Segundo dados da Organização Mundial da Saúde (OMS), o vírus gripal A (H3N2) infecta anualmente entre 5% e 15% da população mundial, causa entre três e cinco milhões de doenças e entre 250 mil e 500 mil mortes.
Um dos grandes desafios na criação de vacinas contra a gripe, que cada ano protegem 300 milhões de pessoas, é o mistério da migração global do vírus.
A equipe liderada por Colin Russell, cientista de Cambridge, revelou que as novas espécies surgem no leste e sudeste da Ásia, chegam a territórios europeus e norte-americanos entre seis e nove meses depois e se extinguem meses mais tarde na América do Sul.
As investigações foram realizadas mediante a análise de 13 mil mostras do vírus A (H3N2), recolhidas pela OMS entre 2002 e 2007. "O estudo constitui mais um avanço na luta contra o vírus da gripe e ressalta as colaborações e supervisão no leste e oeste da Ásia, assim como uma expansão destas relações no futuro", assinalou Derek Smith, autor do relatório sobre o estudo.
Por razões que ainda não são muito conhecidas, as epidemias de gripe ocorrem tipicamente durante os meses de inverno em regiões temperadas do hemisfério norte/sul, enquanto nos países tropicais estas epidemias coincidem com as temporadas de chuva.

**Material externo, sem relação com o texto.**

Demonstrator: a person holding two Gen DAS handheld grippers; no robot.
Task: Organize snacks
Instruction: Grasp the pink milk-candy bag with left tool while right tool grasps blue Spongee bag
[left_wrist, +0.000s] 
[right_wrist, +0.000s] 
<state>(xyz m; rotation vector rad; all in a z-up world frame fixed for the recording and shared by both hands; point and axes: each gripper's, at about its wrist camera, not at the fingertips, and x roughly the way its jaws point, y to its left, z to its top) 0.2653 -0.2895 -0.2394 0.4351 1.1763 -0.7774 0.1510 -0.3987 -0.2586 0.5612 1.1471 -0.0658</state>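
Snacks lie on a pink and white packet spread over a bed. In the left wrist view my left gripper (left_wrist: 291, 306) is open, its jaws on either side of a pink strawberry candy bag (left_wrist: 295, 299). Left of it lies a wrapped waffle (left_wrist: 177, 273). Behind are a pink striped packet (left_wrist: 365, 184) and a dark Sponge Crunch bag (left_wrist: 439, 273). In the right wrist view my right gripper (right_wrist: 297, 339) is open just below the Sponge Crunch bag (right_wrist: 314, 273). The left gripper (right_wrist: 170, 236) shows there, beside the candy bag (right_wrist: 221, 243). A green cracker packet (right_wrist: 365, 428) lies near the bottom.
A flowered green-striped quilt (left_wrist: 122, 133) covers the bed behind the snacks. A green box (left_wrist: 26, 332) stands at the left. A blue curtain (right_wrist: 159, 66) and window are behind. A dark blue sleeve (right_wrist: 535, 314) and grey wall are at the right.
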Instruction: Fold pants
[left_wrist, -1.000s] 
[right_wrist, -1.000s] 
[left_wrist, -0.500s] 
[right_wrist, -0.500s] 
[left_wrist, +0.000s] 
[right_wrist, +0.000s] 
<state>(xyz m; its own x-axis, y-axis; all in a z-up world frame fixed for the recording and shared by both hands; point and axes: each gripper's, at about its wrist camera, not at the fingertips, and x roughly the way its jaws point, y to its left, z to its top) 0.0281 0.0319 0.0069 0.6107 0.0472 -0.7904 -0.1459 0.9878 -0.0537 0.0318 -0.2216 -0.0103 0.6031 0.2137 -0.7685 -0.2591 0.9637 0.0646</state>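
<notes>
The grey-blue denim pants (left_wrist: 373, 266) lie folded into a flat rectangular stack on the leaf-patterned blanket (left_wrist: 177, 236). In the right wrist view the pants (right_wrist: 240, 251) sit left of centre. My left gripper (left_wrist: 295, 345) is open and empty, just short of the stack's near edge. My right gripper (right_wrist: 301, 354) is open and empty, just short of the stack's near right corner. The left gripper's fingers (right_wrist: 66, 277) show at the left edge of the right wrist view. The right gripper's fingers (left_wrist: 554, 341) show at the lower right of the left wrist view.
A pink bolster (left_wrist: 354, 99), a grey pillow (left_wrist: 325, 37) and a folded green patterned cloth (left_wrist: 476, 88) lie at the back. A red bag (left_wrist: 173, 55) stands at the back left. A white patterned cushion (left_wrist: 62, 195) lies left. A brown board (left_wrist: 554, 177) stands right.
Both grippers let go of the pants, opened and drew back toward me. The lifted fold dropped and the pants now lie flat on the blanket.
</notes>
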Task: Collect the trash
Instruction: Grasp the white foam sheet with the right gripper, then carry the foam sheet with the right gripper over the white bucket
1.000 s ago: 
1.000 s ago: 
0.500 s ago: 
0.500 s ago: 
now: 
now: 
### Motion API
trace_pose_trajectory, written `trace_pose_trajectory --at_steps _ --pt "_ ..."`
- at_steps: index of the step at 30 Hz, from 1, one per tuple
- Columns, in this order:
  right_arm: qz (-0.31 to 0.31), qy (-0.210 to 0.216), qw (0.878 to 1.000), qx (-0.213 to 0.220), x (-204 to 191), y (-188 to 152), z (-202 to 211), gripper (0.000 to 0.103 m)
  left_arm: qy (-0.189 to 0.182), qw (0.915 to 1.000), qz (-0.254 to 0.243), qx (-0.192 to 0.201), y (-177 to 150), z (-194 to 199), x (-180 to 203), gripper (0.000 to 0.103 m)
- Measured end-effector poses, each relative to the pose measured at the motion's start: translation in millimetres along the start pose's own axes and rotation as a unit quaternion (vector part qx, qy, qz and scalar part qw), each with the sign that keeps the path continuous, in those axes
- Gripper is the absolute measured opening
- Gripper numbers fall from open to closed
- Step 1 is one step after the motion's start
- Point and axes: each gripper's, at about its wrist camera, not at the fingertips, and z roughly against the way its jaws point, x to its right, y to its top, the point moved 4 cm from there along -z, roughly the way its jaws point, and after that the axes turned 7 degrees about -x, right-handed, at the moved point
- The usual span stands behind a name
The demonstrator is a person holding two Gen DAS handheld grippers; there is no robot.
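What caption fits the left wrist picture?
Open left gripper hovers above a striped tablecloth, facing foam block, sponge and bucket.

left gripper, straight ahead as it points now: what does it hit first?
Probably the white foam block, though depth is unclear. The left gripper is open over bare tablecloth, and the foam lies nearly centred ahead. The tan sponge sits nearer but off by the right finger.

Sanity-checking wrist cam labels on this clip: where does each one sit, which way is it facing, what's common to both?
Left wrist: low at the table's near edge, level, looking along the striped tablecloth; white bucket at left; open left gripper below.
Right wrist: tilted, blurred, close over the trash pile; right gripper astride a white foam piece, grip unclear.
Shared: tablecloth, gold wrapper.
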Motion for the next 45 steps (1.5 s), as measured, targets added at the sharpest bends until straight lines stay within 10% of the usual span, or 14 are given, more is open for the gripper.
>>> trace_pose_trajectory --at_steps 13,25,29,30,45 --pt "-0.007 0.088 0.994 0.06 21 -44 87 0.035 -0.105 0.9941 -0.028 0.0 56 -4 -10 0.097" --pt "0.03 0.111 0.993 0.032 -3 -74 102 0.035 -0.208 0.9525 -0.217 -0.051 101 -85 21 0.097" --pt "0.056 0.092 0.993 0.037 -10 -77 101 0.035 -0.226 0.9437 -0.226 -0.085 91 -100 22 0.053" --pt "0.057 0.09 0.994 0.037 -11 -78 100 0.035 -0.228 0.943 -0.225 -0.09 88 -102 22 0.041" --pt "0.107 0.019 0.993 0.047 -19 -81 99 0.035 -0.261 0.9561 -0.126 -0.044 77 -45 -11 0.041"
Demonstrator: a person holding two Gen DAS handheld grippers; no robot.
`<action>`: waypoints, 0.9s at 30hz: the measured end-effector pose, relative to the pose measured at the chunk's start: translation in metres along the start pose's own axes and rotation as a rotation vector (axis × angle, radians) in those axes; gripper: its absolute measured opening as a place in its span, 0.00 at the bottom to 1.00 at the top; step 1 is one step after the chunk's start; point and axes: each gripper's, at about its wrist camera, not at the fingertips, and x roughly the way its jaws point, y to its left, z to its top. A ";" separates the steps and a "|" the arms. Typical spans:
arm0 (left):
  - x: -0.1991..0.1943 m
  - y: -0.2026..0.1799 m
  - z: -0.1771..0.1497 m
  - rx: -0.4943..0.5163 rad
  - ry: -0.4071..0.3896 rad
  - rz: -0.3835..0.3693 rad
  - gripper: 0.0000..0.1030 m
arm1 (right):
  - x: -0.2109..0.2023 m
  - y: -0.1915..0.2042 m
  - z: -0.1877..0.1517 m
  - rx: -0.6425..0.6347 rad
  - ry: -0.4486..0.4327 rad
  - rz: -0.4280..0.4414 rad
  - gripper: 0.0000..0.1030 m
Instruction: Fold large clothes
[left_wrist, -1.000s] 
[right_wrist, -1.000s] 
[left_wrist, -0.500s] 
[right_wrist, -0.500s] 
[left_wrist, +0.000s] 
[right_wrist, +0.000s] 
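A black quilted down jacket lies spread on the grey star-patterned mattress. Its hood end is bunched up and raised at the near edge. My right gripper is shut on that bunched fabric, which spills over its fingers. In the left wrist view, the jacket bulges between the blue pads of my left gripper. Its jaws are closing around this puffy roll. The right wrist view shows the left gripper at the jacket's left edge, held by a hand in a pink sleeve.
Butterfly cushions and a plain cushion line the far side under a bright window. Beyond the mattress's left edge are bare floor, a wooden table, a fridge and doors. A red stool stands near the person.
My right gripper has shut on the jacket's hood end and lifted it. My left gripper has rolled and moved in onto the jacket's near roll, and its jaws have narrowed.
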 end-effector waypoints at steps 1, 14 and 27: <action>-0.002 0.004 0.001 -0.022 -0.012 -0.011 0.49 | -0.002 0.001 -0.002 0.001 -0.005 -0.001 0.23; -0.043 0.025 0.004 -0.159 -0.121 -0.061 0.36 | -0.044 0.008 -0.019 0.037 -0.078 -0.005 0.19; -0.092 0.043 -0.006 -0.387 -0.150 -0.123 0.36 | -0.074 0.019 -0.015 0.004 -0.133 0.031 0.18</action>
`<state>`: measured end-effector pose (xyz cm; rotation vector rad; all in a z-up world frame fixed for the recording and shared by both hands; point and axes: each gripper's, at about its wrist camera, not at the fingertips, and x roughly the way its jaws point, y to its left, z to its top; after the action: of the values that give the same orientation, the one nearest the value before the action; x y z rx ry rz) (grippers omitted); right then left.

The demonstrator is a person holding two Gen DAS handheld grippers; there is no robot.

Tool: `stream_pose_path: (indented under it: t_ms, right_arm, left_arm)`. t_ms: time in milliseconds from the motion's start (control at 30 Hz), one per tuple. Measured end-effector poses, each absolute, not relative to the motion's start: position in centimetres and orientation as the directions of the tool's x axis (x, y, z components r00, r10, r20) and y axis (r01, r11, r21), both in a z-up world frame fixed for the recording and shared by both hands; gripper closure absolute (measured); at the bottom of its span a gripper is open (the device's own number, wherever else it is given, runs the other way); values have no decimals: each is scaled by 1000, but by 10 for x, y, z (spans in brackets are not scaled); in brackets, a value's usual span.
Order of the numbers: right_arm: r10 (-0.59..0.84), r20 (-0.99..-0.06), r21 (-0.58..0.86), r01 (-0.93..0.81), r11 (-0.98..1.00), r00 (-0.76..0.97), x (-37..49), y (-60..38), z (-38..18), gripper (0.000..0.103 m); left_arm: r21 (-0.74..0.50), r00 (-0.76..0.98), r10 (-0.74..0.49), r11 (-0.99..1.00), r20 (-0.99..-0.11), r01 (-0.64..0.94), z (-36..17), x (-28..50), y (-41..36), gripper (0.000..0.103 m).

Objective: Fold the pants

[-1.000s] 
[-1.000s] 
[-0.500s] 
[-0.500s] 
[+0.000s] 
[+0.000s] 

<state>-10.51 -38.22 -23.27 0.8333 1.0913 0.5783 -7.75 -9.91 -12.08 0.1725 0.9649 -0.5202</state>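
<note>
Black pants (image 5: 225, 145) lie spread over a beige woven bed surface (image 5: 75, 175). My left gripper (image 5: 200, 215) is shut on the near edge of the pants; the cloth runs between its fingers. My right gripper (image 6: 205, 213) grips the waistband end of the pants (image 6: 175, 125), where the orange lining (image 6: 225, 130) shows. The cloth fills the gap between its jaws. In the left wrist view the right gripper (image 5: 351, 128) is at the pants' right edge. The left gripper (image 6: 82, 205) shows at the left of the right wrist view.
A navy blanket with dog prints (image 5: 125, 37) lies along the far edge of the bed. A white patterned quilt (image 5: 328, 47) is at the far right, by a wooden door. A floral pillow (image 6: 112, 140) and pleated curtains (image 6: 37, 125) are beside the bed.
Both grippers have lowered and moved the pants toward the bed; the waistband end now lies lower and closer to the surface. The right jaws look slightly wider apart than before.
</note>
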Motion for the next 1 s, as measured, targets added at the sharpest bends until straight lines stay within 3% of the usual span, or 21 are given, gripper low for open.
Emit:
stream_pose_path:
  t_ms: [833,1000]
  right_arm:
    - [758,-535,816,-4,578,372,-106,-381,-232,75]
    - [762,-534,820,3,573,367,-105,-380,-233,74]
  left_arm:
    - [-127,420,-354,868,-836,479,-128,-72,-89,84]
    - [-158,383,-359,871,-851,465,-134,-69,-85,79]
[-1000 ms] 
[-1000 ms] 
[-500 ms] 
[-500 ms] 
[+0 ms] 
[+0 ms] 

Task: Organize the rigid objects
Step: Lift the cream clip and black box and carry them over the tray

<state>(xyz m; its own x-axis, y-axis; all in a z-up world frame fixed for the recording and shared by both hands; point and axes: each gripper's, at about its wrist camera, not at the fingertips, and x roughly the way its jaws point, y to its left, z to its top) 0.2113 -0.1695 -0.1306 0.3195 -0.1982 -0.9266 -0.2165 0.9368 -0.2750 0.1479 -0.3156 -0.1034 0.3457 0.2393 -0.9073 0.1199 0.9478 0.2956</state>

Os autores descobriram que a circulação global deste ano permite identificar o leste e sudeste da Ásia como fonte do vírus A (H3N2) para as epidemias do resto do mundo.
Smith aponta que "a epidemia da gripe é conduzida por fatores estacionais como o inverno ou as temporadas de chuva". Deste modo, pode acontecer que em cidades separadas por mais de mil quilômetros, como Bangcoc (Tailândia) e Kuala Lumpur (Malásia), surjam epidemias com seis meses de diferença, observou.